• [What this task involves] Return, in their exact form, the lines that lie between the start of the data below and the line containing "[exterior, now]", with both ends included.

====== Data

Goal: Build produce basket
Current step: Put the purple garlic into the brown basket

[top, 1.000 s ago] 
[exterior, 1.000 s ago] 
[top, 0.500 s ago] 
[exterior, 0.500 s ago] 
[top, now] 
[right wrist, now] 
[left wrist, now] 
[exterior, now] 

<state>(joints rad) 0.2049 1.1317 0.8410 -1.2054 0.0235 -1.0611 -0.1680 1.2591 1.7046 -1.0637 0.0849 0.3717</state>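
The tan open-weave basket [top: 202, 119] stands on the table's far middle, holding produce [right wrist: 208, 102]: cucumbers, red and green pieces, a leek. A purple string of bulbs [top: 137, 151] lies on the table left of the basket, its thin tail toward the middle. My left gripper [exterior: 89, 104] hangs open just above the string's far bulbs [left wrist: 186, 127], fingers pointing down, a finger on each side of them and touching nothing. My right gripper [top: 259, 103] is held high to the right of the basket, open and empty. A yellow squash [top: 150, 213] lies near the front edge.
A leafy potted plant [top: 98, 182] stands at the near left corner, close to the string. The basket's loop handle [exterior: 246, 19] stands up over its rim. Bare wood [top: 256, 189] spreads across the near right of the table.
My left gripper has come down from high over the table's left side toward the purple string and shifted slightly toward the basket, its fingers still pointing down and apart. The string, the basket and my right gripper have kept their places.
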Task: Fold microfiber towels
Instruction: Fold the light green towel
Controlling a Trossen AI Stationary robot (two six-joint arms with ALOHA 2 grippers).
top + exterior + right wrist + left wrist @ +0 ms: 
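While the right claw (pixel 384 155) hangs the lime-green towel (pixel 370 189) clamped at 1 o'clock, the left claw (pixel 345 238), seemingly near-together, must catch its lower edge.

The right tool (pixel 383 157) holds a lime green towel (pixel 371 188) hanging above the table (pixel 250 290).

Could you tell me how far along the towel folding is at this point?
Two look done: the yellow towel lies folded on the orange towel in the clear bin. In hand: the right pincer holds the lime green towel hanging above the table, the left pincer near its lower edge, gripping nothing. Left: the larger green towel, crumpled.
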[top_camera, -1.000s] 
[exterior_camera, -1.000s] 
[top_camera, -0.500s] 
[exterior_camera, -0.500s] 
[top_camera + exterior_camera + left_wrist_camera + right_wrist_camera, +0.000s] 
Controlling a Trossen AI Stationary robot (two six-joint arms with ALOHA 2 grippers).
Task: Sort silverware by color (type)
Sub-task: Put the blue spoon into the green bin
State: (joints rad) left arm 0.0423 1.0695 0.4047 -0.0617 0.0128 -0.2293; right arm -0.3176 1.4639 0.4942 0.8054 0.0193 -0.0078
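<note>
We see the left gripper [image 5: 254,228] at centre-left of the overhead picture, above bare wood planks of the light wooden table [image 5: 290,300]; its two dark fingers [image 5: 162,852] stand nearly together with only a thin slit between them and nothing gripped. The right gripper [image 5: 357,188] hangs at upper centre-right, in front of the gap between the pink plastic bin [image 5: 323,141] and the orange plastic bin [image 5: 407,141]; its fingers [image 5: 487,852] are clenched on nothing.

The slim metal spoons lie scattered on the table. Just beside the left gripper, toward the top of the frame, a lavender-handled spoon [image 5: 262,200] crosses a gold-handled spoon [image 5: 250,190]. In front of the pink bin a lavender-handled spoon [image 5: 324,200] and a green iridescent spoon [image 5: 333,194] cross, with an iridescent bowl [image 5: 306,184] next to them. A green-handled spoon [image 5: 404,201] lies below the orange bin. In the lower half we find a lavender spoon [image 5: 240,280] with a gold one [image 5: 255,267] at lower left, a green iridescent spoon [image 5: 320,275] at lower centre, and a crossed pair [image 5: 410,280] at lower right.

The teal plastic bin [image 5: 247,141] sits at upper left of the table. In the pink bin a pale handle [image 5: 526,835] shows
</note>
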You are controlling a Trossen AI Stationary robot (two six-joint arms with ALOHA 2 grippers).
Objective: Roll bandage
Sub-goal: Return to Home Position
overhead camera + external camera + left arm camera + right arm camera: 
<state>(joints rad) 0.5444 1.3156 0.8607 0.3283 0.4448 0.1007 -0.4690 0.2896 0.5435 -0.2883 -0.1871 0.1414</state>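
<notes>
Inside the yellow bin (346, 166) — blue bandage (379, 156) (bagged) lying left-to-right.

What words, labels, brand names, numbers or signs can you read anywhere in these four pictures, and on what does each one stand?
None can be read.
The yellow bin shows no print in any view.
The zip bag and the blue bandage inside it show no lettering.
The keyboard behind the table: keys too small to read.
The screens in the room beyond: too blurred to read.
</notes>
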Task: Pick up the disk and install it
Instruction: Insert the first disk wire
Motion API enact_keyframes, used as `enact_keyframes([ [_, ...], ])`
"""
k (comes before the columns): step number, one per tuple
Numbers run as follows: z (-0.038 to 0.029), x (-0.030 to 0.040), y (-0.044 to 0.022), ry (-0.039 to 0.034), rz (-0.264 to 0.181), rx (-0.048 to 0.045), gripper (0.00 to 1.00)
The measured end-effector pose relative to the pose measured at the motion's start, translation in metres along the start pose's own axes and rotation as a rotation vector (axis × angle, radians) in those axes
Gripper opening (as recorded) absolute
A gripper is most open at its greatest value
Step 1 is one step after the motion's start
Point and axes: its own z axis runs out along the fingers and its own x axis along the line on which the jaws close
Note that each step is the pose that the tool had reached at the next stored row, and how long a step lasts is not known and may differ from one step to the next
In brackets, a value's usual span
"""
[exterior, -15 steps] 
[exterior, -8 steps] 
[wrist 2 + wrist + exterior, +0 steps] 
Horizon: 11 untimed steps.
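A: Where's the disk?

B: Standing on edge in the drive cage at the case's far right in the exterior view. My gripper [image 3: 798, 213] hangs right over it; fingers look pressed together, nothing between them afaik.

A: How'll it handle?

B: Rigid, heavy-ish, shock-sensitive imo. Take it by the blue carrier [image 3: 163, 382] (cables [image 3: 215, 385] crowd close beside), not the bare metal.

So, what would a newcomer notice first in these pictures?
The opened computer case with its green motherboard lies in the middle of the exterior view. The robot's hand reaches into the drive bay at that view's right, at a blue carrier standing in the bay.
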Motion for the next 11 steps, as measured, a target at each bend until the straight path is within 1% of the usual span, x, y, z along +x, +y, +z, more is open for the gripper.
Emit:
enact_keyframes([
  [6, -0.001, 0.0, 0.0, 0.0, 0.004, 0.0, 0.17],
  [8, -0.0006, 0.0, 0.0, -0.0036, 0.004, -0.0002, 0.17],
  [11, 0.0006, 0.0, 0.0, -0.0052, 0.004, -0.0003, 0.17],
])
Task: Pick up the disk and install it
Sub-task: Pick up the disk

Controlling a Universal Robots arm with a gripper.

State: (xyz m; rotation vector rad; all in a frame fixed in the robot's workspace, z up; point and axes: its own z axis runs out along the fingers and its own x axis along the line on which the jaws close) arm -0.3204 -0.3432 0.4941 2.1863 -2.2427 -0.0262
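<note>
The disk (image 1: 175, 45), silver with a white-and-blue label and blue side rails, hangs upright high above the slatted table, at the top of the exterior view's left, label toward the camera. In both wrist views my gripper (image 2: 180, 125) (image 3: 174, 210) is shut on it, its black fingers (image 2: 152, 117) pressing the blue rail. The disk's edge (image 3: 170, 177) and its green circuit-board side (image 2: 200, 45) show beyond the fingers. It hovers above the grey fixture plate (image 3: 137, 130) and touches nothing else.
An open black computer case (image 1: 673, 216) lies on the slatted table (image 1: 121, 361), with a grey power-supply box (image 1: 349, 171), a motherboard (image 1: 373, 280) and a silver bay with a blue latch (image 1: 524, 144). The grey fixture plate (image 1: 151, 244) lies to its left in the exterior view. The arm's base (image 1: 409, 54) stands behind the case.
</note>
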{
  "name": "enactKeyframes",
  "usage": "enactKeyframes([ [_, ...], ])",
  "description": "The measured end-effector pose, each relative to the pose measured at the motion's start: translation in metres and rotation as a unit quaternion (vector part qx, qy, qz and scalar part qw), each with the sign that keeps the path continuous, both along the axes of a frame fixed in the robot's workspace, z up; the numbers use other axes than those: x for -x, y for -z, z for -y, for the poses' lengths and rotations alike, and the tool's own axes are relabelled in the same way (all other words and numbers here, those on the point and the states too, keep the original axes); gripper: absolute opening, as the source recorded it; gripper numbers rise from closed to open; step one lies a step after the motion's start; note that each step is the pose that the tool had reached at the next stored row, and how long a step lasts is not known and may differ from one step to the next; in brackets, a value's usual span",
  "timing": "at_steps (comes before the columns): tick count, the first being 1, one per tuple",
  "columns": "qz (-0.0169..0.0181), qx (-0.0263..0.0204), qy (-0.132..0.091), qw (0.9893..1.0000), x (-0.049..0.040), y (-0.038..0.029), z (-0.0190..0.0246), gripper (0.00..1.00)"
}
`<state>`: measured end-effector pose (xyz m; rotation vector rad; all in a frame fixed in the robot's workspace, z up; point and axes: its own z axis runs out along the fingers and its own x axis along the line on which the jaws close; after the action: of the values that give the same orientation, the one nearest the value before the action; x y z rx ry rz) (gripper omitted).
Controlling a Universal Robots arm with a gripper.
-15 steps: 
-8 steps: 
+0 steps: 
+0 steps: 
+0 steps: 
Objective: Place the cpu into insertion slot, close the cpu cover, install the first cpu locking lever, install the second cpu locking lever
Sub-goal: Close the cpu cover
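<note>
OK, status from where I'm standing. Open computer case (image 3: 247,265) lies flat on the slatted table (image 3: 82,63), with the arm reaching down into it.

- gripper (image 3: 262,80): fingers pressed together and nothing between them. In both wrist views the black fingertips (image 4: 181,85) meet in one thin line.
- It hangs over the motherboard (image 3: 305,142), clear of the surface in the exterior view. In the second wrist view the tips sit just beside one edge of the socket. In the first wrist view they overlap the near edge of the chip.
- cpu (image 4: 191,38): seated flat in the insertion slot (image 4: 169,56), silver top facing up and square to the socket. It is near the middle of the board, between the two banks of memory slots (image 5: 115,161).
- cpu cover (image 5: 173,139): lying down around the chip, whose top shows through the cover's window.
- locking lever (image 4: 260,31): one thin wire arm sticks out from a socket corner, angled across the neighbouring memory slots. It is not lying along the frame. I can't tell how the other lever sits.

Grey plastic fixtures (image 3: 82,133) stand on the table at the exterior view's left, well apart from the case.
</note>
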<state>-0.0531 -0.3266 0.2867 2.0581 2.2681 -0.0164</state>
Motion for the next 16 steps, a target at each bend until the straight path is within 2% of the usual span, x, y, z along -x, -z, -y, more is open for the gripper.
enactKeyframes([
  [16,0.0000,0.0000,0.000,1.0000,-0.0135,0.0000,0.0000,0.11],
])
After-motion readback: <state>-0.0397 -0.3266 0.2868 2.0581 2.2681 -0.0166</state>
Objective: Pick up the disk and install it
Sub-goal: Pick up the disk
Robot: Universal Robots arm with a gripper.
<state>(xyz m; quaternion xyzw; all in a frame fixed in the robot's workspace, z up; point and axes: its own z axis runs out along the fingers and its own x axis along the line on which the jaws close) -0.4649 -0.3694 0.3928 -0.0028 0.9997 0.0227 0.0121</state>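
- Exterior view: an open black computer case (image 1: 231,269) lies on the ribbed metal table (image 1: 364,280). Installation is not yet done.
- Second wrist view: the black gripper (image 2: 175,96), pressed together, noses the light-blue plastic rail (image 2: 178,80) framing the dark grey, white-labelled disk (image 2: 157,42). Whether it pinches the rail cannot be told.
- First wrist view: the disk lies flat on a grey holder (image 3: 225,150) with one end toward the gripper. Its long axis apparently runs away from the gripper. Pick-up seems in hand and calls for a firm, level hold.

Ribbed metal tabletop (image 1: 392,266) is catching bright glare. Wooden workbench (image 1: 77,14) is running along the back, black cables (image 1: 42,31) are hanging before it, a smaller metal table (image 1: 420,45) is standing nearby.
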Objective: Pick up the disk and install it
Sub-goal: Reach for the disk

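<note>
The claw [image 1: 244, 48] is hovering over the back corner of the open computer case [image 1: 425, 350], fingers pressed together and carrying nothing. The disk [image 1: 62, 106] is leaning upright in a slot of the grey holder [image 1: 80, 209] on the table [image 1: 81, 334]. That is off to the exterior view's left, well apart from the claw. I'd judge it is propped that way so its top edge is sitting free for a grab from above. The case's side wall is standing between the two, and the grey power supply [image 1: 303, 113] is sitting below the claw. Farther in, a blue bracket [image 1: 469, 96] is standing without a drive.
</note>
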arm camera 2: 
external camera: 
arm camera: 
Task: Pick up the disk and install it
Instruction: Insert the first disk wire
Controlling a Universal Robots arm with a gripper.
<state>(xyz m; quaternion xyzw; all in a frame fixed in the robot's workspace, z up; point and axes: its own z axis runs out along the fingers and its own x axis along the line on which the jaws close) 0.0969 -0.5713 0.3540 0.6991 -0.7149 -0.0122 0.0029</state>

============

• [Solution]
Goal: Build produce basket
Current step: Put the purple garlic into the brown basket

[top, 1.000 s ago] 
[exterior, 1.000 s ago] 
[top, 0.500 s ago] 
[exterior, 0.500 s ago] 
[top, now] 
[right wrist, now] 
[left wrist, now] 
[exterior, now] 

Further output is not needed for this exercise.